Work task
Reproduce the data exactly; no word may be added or dropped.

Data extract
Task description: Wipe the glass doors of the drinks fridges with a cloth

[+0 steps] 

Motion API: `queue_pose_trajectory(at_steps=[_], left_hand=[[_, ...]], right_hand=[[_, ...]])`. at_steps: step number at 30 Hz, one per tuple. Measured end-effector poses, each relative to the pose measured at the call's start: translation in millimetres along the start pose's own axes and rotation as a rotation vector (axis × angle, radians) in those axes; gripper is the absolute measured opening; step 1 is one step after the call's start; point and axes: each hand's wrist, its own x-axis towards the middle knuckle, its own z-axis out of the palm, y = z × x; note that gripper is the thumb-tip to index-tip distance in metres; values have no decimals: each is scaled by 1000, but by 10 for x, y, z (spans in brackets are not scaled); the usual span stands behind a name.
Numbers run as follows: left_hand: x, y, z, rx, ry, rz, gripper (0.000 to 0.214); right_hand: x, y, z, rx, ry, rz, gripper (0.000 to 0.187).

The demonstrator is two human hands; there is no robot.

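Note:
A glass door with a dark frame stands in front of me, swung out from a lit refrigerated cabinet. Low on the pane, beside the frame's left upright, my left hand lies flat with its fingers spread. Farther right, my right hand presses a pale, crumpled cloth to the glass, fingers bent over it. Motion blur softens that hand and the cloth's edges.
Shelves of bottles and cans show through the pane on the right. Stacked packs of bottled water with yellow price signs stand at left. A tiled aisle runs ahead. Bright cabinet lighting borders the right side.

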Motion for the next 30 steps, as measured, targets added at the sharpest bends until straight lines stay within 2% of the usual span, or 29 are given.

Response
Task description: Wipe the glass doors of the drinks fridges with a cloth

[+0 steps] 

Motion API: `queue_pose_trajectory(at_steps=[_], left_hand=[[_, ...]], right_hand=[[_, ...]])`. at_steps: step number at 30 Hz, one per tuple. Measured end-effector poses, each relative to the pose measured at the call's start: translation in millimetres along the start pose's own axes and rotation as a rotation vector (axis × angle, radians) in those axes; gripper is the absolute measured opening; step 1 is one step after the call's start; point and axes: each hand's wrist, its own x-axis towards the middle knuckle, its own z-axis out of the palm, y = z × x; note that gripper is the thumb-tip to index-tip distance in metres; values have no decimals: each is scaled by 1000, but by 10 for x, y, z (spans in brackets are not scaled); the usual span stands behind a name.
Numbers run as follows: left_hand: x, y, z, rx, ry, rz, gripper (0.000 to 0.214); right_hand: x, y, z, rx, ry, rz, gripper (0.000 to 0.187).

The demonstrator is two human hands; there is no robot.

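Note:
A glass door with a dark frame stands in front of me, swung out from a lit refrigerated cabinet. Low on the pane, beside the frame's left upright, my left hand lies flat with its fingers spread. Farther right, my right hand presses a pale, crumpled cloth to the glass, fingers bent over it. Motion blur softens that hand and the cloth's edges.
Shelves of bottles and cans show through the pane on the right. Stacked packs of bottled water with yellow price signs stand at left. A tiled aisle runs ahead. Bright cabinet lighting borders the right side.
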
Motion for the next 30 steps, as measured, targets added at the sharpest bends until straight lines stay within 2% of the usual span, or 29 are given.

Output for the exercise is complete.